Many patients put off their health-care appointments because of travel or family obligations. Nobody wants to spend time in a waiting room – whether it’s a doctor’s office or the ER – if the alternative is spending that time with their grandchildren.

The holidays are also a stressful period, and a time of year where people tend to indulge, including drinking and smoking, consuming too much sodium and sugar, and getting less sleep. It’s also cold and flu season – and bugs tend to target the frail and vulnerable.

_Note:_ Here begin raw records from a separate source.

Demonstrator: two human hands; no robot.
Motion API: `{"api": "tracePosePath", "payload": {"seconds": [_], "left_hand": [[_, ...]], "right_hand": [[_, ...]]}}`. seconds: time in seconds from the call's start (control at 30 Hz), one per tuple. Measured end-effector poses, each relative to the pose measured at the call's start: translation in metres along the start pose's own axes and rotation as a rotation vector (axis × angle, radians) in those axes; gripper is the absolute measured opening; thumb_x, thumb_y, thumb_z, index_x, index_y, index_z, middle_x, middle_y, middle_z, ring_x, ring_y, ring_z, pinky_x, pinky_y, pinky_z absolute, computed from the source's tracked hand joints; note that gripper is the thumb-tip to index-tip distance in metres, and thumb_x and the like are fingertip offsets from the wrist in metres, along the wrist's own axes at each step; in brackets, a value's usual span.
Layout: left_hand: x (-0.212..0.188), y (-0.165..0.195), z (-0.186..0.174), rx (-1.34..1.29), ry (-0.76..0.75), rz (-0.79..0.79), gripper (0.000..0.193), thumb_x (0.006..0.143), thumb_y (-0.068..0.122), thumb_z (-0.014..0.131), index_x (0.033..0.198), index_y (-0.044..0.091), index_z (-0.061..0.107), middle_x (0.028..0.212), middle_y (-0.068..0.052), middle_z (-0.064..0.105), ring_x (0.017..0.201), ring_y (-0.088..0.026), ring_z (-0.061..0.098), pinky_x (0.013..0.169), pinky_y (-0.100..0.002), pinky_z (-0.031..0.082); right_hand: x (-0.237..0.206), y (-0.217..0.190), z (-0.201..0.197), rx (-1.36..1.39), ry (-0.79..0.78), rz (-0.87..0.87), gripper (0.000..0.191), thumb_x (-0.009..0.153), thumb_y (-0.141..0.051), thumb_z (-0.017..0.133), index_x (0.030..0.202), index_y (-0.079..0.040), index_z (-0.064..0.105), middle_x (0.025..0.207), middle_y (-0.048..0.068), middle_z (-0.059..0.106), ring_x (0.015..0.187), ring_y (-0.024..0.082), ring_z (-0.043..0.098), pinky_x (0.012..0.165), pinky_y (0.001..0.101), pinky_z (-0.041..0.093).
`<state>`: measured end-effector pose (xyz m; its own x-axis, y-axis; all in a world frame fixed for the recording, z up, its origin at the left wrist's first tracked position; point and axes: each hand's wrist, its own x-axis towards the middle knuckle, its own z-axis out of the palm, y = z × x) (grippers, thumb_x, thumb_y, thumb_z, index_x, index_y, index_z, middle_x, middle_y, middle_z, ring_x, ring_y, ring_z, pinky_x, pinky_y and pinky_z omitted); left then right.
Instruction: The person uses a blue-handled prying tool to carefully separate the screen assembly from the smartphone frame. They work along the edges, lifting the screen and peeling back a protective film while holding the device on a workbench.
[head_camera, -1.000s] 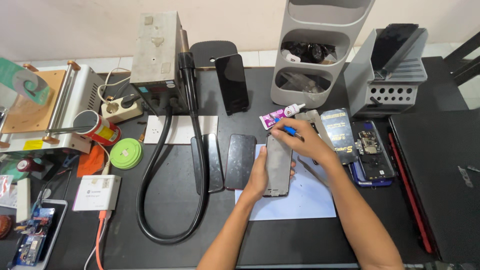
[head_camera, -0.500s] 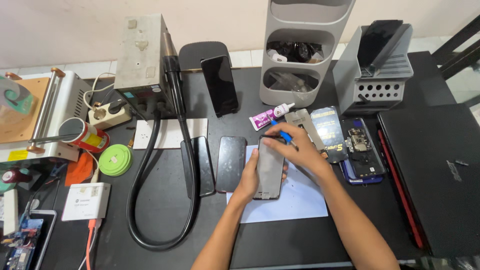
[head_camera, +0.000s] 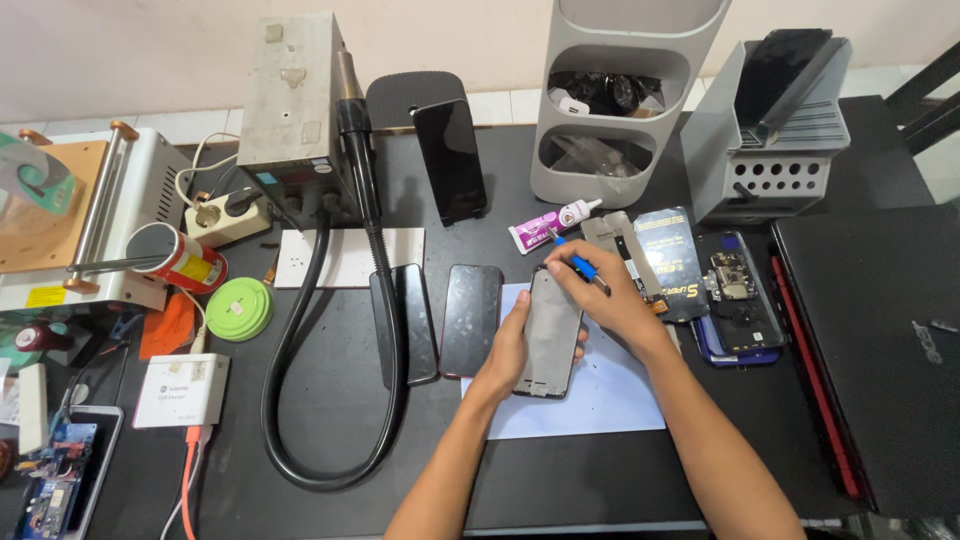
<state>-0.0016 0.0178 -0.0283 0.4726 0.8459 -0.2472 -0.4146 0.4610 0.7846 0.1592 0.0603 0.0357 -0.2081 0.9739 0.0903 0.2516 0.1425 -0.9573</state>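
**Two hands working on a phone frame at a repair bench**

The left hand (head_camera: 508, 345) is gripping the left edge of a dark rectangular phone frame (head_camera: 549, 333), fingers curled narrowly around it and thumb lying along its side. The frame is lying on a pale blue sheet of paper (head_camera: 590, 395) spread on the black tabletop (head_camera: 330, 440). The right hand (head_camera: 608, 296) is pinching a thin blue-handled tool (head_camera: 577, 262) between thumb and fingertips, its tip pointing at the frame's upper edge. A small purple-and-white glue tube (head_camera: 545, 225) is lying just behind the tool.

Containers: a grey two-tier oval organiser (head_camera: 628, 100) is standing at the rear; its upper tier is holding dark, tangled small items, its lower tier what looks like clear plastic bags. To its right, a grey perforated rack (head_camera: 765, 150) is holding a dark flat panel leaning in its slots.

Two black phones (head_camera: 440, 320) are lying side by side left of the paper, beside a looping black corrugated hose (head_camera: 300, 400).
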Motion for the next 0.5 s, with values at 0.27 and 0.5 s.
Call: {"api": "tracePosePath", "payload": {"seconds": [0.27, 0.5], "left_hand": [[0.001, -0.002, -0.003, -0.041, -0.058, 0.009, 0.076, 0.108, 0.057, 0.017, 0.127, -0.004, 0.059, 0.094, -0.018, 0.070, 0.078, -0.027, 0.071, 0.075, -0.040, 0.061], [-0.002, -0.001, -0.002, -0.013, -0.143, 0.015, 0.076, 0.109, 0.056, 0.016, 0.132, -0.005, 0.055, 0.098, -0.020, 0.069, 0.085, -0.029, 0.071, 0.080, -0.041, 0.061]], "right_hand": [[0.004, 0.014, 0.007, -0.178, 0.110, -0.188, 0.015, 0.095, -0.017, 0.070, 0.093, -0.002, 0.068, 0.077, 0.000, 0.063, 0.071, 0.007, 0.057, 0.064, 0.0263, 0.046], [0.004, 0.011, 0.001, -0.107, 0.036, -0.038, 0.019, 0.091, -0.020, 0.075, 0.084, -0.004, 0.065, 0.070, 0.000, 0.060, 0.064, 0.006, 0.052, 0.058, 0.0255, 0.042]]}}
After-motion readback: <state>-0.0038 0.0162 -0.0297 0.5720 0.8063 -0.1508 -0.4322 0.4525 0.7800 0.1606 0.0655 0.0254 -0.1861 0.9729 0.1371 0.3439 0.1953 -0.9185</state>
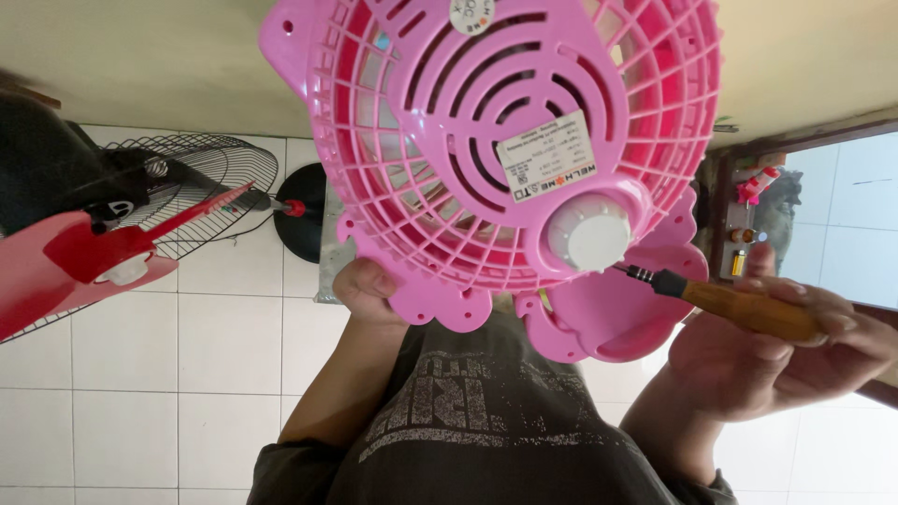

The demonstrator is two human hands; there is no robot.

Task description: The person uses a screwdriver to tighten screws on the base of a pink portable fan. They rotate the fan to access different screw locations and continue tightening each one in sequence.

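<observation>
Your left hand [369, 290] pinches the lower rim of the pink fan housing [505, 140], held up over your lap, grille facing you. It could twist under pressure. Your right hand [767, 351] is closed around the wooden-handled screwdriver [739, 307], which lies nearly level, tip pointing left just below the white knob [592, 236]; it may slip.

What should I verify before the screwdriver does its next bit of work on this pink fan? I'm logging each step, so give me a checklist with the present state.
1. Left hand grips the lower edge of the pink fan: ok.
2. Right hand holds the wooden-handled screwdriver: ok.
3. Screwdriver tip beside the white knob: ok.
4. Tip seated in a screw: cannot tell.
5. Rear grille fully in view: not ok, top cut off.
6. Red fan blade and wire guard lie apart, at the side: ok.
</observation>
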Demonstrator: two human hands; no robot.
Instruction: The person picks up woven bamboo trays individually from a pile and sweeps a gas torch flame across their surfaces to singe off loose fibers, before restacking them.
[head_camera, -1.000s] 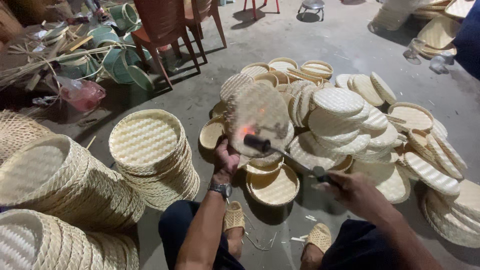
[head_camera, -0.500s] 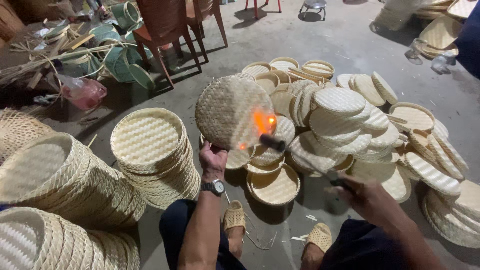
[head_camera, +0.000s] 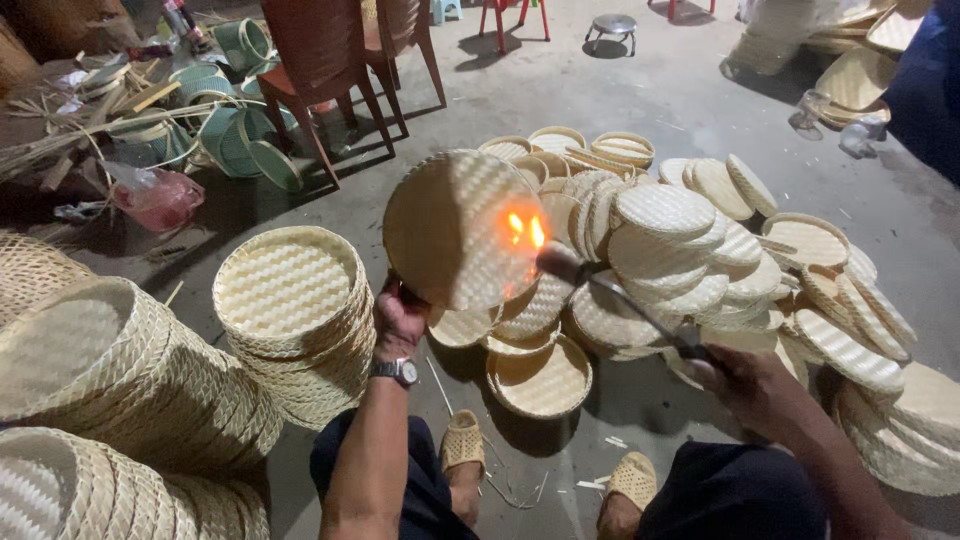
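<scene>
Upright, round woven tray (head_camera: 455, 235) in left hand (head_camera: 398, 318); torch (head_camera: 610, 290) in right hand (head_camera: 745, 385)

To my left stands a tall stack of woven trays (head_camera: 292, 300), with bigger basket stacks (head_camera: 110, 390) beside it. A loose heap of round woven lids (head_camera: 700, 250) spreads across the concrete floor (head_camera: 640, 90). Farther off stand red-brown chairs (head_camera: 340, 60), green baskets (head_camera: 235, 135) and a small stool (head_camera: 612, 25).
</scene>
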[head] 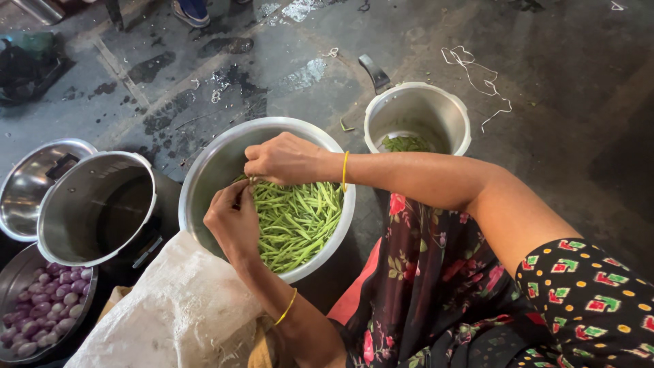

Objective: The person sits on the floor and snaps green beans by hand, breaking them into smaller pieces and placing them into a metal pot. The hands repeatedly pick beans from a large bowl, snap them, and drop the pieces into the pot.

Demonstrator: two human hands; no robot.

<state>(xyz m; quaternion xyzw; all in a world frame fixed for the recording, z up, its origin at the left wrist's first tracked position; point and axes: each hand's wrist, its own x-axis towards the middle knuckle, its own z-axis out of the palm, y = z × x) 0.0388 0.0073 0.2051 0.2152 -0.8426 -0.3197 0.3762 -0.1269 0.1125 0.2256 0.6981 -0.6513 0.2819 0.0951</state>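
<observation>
A large steel bowl (pixel 208 170) on the floor holds a heap of green beans (pixel 296 221). My left hand (pixel 233 219) is closed over beans at the bowl's near left side. My right hand (pixel 283 159) reaches across from the right and pinches beans at the top of the heap, just above my left hand. Both wrists wear a thin yellow bangle. Behind the bowl stands a smaller steel pot (pixel 417 116) with a black handle and some cut green pieces (pixel 405 143) at its bottom.
An empty steel pot (pixel 95 208) and a steel lid (pixel 30 184) lie at left. A steel dish of small purple onions (pixel 41 310) sits at bottom left. A white sack (pixel 177 313) covers my lap. Wet dark floor, string scraps (pixel 477 71), someone's shoe (pixel 191 12) at top.
</observation>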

All of this can be particularly problematic for people with chronic health conditions – and let’s not forget that the three top reasons for hospital admission other than childbirth (new moms and newborns were excluded from the study) are heart problems, digestive problems and respiratory issues.

Regardless of the causes, the bottom line remains that the outcomes were worse.

The University of Toronto researchers are calling this the “Christmas effect” – an echo of earlier studies that noted a “July effect” and “weekend effect” where patients fare worse in those periods.

There are some common themes in all this research.

Over the years, we have taken to releasing patients from the hospital quicker and sicker. For the most part, this is a good thing because hospitals are noisy and full of germs, and patients tend to be immobile. But when you send people home to heal, follow-up care becomes all the more important.

When hospitals reduce staffing, and when related health services in the community, from clinics to family practices, reduce their hours or shut down – as happens on the weekends, during the summer holidays and the Christmas holidays - accessing care is more difficult, and patients pay a price.

Continuity and co-ordination of care matter, but they matter even more during these “down” times, because death and illness do not take holidays.